Craig Pittman’s new book Oh, Florida is a great example of how difficult it is to write book based on anecdotes. I know, because I wrote one, Dave DeWitt’s Chile Trivia, with the help of Lois Manno, and I’m still not satisfied with it. Pittman, in the Prologue to this book, admits that he started a Twitter feed, “Oh #Florida” that led to a one-month blog of the same title for the online magazine Slate, and both concerned the extreme wackiness of Florida. “The hard part wasn’t filling a month of blog entries,” he writes, “[it] was finding room to squeeze in all the outrageousness in only thirty days.” The blog was the “genesis” for this book, and those wacky anecdotes make the first half of the book hilarious.
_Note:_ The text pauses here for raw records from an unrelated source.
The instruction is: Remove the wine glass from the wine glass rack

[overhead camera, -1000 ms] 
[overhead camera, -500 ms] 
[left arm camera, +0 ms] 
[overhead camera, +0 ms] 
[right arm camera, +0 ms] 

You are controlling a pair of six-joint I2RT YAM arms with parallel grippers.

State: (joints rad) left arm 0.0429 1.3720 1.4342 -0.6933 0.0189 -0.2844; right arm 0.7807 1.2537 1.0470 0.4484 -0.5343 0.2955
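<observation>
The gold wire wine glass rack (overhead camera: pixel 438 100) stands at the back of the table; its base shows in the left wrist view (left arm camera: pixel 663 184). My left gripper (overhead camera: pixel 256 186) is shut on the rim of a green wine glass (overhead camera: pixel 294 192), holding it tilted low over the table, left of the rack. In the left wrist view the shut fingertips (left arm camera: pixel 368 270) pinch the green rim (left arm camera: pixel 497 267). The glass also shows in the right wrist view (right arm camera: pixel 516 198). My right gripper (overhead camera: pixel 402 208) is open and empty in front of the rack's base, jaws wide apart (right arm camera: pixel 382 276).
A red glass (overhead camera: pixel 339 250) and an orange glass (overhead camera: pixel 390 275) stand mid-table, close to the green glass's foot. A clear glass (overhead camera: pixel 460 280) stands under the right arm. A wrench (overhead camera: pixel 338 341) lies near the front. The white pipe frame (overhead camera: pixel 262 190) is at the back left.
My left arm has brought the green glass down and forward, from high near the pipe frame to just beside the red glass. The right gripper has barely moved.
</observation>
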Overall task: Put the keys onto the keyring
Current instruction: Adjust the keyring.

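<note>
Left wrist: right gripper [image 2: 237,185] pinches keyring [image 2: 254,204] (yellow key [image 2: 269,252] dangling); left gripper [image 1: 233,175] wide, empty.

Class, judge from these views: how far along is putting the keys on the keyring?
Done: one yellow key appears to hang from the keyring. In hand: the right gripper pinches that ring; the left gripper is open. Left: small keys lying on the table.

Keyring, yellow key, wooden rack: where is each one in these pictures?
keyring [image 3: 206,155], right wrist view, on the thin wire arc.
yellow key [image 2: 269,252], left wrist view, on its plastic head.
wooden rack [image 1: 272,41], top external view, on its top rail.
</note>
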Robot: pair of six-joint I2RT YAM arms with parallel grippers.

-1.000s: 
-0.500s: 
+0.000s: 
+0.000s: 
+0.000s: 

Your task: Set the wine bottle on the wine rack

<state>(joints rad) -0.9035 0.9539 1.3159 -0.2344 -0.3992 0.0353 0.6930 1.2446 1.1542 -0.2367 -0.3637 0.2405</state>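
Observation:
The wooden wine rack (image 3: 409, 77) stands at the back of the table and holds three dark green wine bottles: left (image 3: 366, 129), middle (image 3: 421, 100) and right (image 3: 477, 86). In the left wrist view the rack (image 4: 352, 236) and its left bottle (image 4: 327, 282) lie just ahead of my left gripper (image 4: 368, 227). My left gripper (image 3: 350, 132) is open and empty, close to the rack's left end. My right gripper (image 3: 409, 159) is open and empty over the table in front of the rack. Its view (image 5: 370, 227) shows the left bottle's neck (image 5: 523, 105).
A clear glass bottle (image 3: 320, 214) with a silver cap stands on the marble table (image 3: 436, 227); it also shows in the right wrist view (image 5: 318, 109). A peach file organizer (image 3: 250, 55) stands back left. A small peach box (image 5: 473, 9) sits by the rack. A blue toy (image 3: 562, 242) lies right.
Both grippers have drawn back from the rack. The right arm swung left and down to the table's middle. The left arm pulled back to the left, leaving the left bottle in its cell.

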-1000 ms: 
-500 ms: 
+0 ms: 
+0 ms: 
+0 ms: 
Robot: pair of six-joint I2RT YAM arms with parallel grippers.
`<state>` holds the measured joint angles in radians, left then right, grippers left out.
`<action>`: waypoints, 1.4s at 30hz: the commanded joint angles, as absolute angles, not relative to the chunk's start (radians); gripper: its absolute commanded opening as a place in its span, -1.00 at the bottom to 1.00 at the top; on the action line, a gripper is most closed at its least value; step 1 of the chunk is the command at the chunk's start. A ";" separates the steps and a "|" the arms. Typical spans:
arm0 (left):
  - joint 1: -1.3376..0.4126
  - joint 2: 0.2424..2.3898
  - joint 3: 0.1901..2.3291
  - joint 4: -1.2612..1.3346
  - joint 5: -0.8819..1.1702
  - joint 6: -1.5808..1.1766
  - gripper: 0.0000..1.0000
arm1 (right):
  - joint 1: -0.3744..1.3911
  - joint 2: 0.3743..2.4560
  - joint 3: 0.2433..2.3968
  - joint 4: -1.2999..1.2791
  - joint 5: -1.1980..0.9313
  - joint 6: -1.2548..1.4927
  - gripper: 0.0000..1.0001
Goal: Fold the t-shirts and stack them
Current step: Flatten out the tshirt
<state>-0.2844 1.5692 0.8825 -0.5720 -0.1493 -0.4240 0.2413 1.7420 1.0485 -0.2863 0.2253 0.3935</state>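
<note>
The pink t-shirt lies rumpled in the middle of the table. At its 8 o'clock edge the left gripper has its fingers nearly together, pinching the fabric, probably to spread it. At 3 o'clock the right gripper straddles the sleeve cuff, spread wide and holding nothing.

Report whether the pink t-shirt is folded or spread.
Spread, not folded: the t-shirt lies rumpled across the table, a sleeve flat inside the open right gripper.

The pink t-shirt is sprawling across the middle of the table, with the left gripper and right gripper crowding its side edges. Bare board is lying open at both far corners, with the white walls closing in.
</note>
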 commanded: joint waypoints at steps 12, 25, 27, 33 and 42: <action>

We learn the ways Florida tries to kill us as the Lightning Capital of the Western Hemisphere, the Shark Bite Capital of the World, and the capital for sinkholes, hurricanes, oil spills, and artificial beaches. Pittman also chronicles how Florida is number one for hustlers, conmen, gamblers, smugglers, scamming bankers, crooked developers, and the most hilariously stupid elected officials on the planet. In the first half of the book, Floridians dress like mermaids, ride manatees, keep 10-foot pet alligators, release pet pythons in the swamps, and believe in creatures like the Giant Penguin of Clearwater.
But the general wackiness fades quickly when Pittman tackles truly serious subjects like civil rights and violent prejudice, the Florida (lack of a) good educational system, corrupt and evil politicians, the state’s foster child program, and the Johns Committee’s assaults on gay rights. Yes, these things are stupid, absurd, and disgusting. The problem is, they’re not easy to laugh at. And the book flounders during these chapters. Still, I say “nice try, Craig Pittman,” and a great job on the first part of Oh, Florida.